Tight monetary policy is not the source of our problems. Monetary policy is loose by any measure. Anti-growth policies are our problem. Our economy is being stifled by over-regulation, chaotic taxes and policy uncertainty. You make money now by lobbying regulators for special treatment, not by starting companies. We fix that with growth-oriented policies that remove the source of the problem.
Inflation remains a danger, but not so much because of what the Fed is doing. U.S. debt is skyrocketing, with no visible plan to pay it back. For the moment, foreigners are still buying prodigious amounts of that debt. But they are mostly buying out of fear that their governments are worse. They are short-term investors, waiting out the storm, not long-term investors confident that the US will pay back its debts. If their fear passes, or they decide some other haven is safer, watch out. The inflation some are hoping for will then come with a vengeance.
He hits two important points. First, it is legislation, regulations, mandates and other friction costs that are restraining this economy, not stringent monetary policy. What good is an endless supply of money if taxes and regulation make it impossible to deploy it profitably? The same is true of demand stimulation. Investors and owners of small businesses are sitting on their cash- a capital strike- in spite of huge demand stimulation. Trillions of dollars are sitting in individual cash accounts earning pathetic rates rather than risk it by deploying it in highly taxed, risky businesses with poor liquidity.
Secondly, this economy is a culmination of years of the Fed bailing out the government from poor fiscal, growth restraining policies. With near zero interest rates there is nothing more the Fed can do to stimulate growth as long as the Government seems to be doing its best to accomplish the opposite. The strength of the dollar may be temporary. The Fed is confident that they can remove liquidity fast enough if inflation surges but the suddenness of such a change in demand for treasuries makes this difficult. Our inflation rate may be at the mercy of short term foreign demand.

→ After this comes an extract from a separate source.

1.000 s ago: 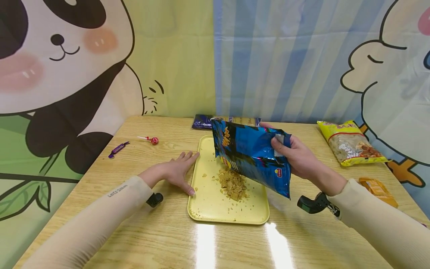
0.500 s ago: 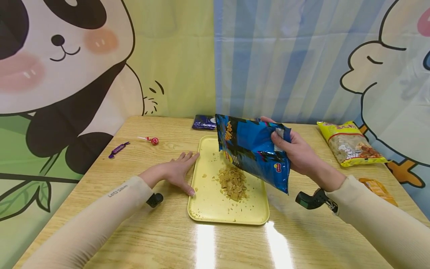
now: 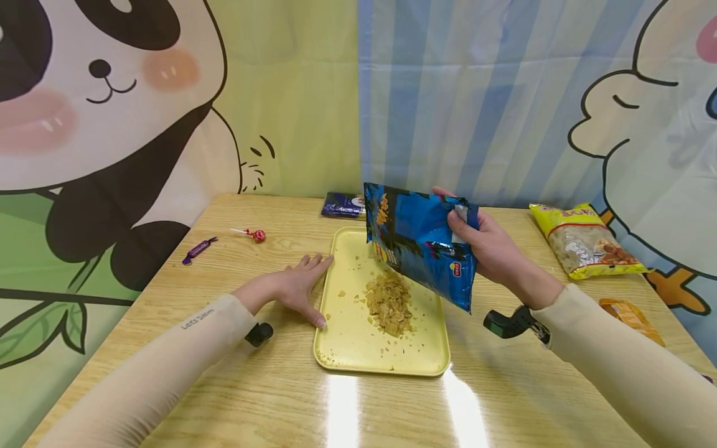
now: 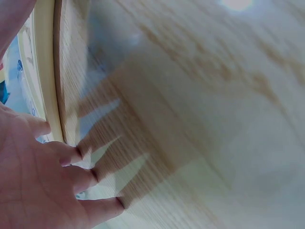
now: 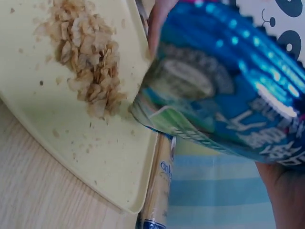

Stimulus spending almost by definition is temporary and few businesses will spend for long term growth oriented investments facing only a temporary spurt of demand. Furthermore this stimulus has largely been wasted on expanding bureaucracies, paying people not to work, and other non productive expenditures. Calling these expenses ‘investments’ does not make them so. Compare this to the stimulus of FDR which spent on TVA, dams and roads; investments which deliver value 70 years later.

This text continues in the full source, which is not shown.